Only the lines from the top of the following listing through the line with "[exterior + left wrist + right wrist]" belong in your answer, exactly as written.
#### RECORDED INFORMATION ####
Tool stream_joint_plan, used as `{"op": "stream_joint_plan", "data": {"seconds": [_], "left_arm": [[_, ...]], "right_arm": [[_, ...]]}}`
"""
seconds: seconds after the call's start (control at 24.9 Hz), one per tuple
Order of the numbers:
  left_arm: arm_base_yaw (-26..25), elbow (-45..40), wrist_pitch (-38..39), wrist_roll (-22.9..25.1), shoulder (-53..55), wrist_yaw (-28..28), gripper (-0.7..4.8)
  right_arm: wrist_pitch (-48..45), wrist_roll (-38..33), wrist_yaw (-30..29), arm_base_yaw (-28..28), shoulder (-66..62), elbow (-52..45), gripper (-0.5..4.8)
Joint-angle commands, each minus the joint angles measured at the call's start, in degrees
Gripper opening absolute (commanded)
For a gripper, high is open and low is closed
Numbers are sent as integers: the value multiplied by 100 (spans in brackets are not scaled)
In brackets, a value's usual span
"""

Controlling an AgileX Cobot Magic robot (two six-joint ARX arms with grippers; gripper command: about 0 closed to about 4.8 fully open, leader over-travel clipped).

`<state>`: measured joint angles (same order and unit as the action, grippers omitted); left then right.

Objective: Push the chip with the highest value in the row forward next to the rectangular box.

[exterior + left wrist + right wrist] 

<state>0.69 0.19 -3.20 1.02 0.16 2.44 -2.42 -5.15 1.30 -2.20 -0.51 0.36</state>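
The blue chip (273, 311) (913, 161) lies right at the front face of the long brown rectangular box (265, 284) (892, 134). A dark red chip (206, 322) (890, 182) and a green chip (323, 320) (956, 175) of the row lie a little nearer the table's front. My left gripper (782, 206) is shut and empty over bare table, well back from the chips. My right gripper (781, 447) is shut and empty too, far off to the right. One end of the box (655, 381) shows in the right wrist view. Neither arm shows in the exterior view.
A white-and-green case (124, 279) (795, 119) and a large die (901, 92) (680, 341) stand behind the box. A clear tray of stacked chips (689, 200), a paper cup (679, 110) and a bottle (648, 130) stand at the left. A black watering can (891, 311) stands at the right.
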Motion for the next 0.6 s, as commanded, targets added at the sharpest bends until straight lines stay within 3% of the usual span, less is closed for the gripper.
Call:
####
> _EXERCISE OUTPUT_:
Tool stream_joint_plan, used as `{"op": "stream_joint_plan", "data": {"seconds": [_], "left_arm": [[_, ...]], "right_arm": [[_, ...]]}}`
"""
seconds: seconds after the call's start (control at 24.9 Hz), one per tuple
Order of the numbers:
  left_arm: arm_base_yaw (-26..25), elbow (-45..40), wrist_pitch (-38..39), wrist_roll (-22.9..25.1), shoulder (-53..55), wrist_yaw (-28..28), gripper (-0.7..4.8)
  right_arm: wrist_pitch (-48..45), wrist_roll (-38..33), wrist_yaw (-30..29), arm_base_yaw (-28..28), shoulder (-66..62), elbow (-52..45), gripper (-0.5..4.8)
Joint-angle commands, each minus the joint angles measured at the call's start, in degrees
Gripper opening absolute (commanded)
For a gripper, high is open and low is closed
Numbers are sent as integers: the value multiplied by 100 (spans in brackets are not scaled)
In brackets, a value's usual span
"""

Controlling an AgileX Cobot Magic robot (two six-joint ARX arms with grippers; gripper command: about 0 closed to about 4.8 fully open, leader over-travel clipped).

`<state>`: measured joint angles (same order and unit as the action, grippers omitted); left then right.

Objective: Push the chip with the highest value in the row forward next to the rectangular box.

[exterior + left wrist + right wrist] 

This exercise is now complete.